Lief advocated for fasting and warned against the dangers of over-eating. He promoted extreme orange juice fasts up to 93 days. He lectured for vegetarian organizations but was not a vegetarian in his personal life. He ate meat several times a fortnight.

His diet philosophy for his patients was encapsulated by the phrase "stop eating". His dietary advice was extreme as his patients at Champneys were given only fruit juices, grapes, whole wheat bread and butter. Some of his patients were living on only water up to 21 days and were known locally as "Lief's loonies". Lief was proud of the title "King of Quacks" which he said the medical community gave him.

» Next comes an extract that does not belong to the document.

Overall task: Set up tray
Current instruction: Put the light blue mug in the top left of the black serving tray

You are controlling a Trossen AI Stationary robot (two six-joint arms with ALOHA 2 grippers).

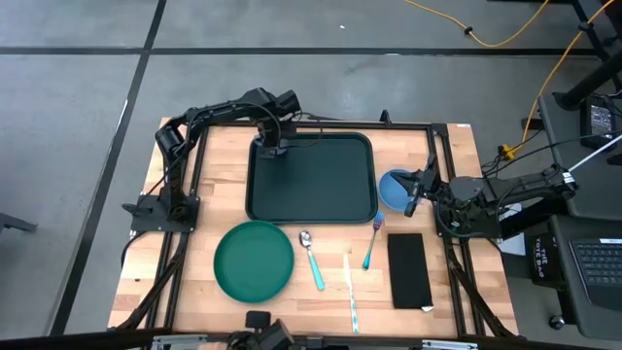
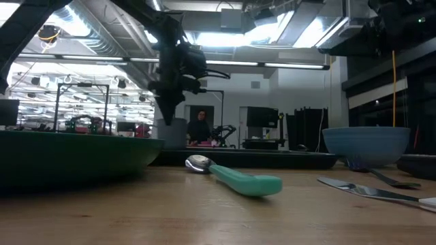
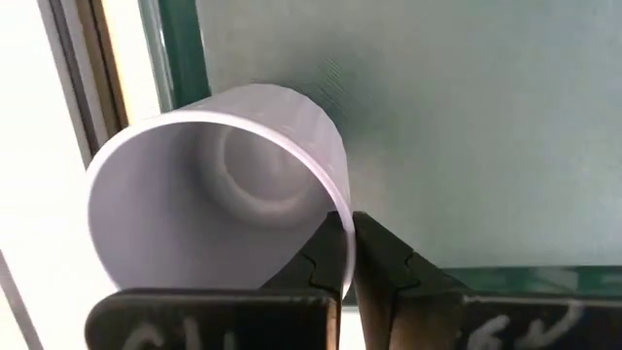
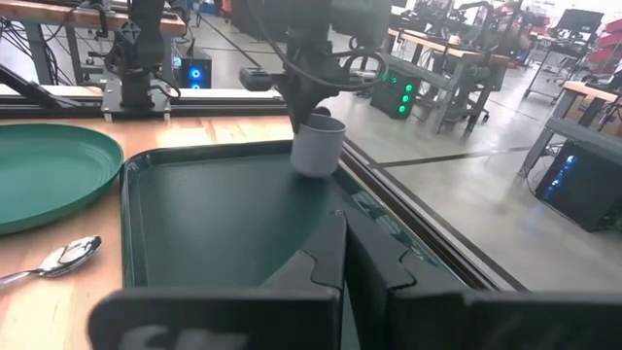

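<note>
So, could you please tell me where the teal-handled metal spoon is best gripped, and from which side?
Grip the teal-handled metal spoon at the middle of its straight teal handle, coming straight down from above and closing across the narrow width. It lies flat on the wooden table close beside the round green plate, so a sideways approach looks cramped, and its rounded shiny bowl would probably slip.

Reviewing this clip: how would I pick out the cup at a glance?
Start at the large dark tray in the middle of the wooden table. At its far-left corner, the left gripper is shut on a small pale grey cup. It is the only pale, straight-sided cup; the blue bowl sits beside the tray's right edge.
</note>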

Lief developed Neuromuscular Therapy (NMT) with his cousin Boris Chaitow. Neuromuscular Therapy is a manual therapy that involves applying pressure to soft tissues to address muscle and nerve related issues. The therapy took influence from ayurveda, chiropractic and naturopathy techniques.

==Lawsuit==

In 1933, Eleanor May Walton sued Lief, seeking damages for facial disfigurement which she alleged had been caused by negligence on the part of Lief's treatment he guaranteed would cure her lupus erythematosus. She also alleged a breach of contract. Lief's method of treating her skin involved the application of light rays and a starvation diet. A jury found in favour of Walton and she was awarded £123.